## EXERCISE
Extract, unchanged, each line of the listing below from its first line through the line that contains "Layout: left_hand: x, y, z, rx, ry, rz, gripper", inclusive, and nothing else.

══════════

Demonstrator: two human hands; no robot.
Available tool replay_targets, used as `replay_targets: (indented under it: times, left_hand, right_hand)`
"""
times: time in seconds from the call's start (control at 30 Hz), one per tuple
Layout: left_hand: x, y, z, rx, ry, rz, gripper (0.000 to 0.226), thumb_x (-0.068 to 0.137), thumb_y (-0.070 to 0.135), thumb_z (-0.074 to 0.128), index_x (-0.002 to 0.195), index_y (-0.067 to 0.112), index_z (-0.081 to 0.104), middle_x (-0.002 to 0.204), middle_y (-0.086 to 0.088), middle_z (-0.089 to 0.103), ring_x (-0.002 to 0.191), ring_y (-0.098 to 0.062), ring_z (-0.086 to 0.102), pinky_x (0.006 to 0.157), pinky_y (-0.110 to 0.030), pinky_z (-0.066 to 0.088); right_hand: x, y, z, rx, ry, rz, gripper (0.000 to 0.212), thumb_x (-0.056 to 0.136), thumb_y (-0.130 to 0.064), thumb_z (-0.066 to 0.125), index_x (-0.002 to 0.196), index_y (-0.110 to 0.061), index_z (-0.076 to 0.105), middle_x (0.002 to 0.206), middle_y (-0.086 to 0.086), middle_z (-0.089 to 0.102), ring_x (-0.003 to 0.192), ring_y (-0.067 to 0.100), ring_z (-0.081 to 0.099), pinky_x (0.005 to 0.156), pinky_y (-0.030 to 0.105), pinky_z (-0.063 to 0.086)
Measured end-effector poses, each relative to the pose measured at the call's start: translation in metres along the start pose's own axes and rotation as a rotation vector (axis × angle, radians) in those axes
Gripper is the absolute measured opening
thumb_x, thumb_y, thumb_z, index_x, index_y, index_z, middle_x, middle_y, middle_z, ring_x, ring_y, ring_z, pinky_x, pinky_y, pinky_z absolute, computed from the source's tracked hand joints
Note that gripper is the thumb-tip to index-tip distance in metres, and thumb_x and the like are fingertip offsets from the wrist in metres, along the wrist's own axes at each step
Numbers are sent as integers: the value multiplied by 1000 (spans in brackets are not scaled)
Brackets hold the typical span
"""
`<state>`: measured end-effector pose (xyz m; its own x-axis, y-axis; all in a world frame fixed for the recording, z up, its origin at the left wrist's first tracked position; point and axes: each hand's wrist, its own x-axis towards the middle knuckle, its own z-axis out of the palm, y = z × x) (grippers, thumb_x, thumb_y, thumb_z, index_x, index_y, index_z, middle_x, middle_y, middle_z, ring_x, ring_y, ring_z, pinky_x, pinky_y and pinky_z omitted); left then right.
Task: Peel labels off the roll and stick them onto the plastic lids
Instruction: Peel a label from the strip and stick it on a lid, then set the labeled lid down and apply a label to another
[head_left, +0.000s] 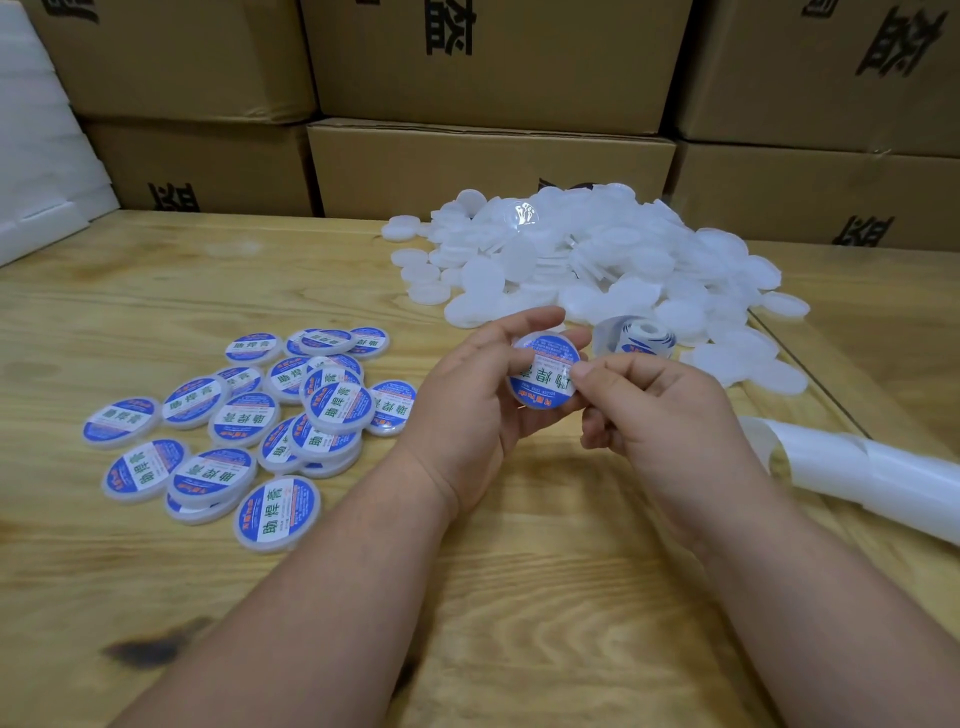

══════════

## RESPONSE TO THIS TASK
Demonstrator: two human hands; no robot.
Available tool replay_targets, used as `replay_targets: (indented under it: times, left_hand, right_hand)`
"""
times: time in seconds from the call's start (control at 30 Hz), one per tuple
Layout: left_hand: x, y, z, rx, ry, rz, gripper (0.000 to 0.226), thumb_x (-0.068 to 0.137), thumb_y (-0.070 to 0.135), thumb_z (-0.074 to 0.128), index_x (-0.002 to 0.195), index_y (-0.067 to 0.112), index_z (-0.081 to 0.104), middle_x (-0.002 to 0.204), middle_y (-0.086 to 0.088), middle_z (-0.089 to 0.103), ring_x (-0.002 to 0.191), ring_y (-0.098 to 0.062), ring_z (-0.086 to 0.102), pinky_x (0.006 to 0.157), pinky_y (-0.110 to 0.030), pinky_z (-0.066 to 0.088); right_hand: x, y, z, rx, ry, rz, gripper (0.000 to 0.212), thumb_x (-0.056 to 0.136), thumb_y (-0.130 to 0.064), thumb_z (-0.066 to 0.125), index_x (-0.002 to 0.196), index_y (-0.110 to 0.061), index_z (-0.076 to 0.105), middle_x (0.002 to 0.206), middle_y (-0.086 to 0.086), middle_z (-0.089 to 0.102), ring_x (-0.003 to 0.192), ring_y (-0.067 to 0.100), ring_z (-0.081 to 0.099), pinky_x (0.005 to 0.156), pinky_y (-0.030 to 0.105), pinky_z (-0.063 to 0.086)

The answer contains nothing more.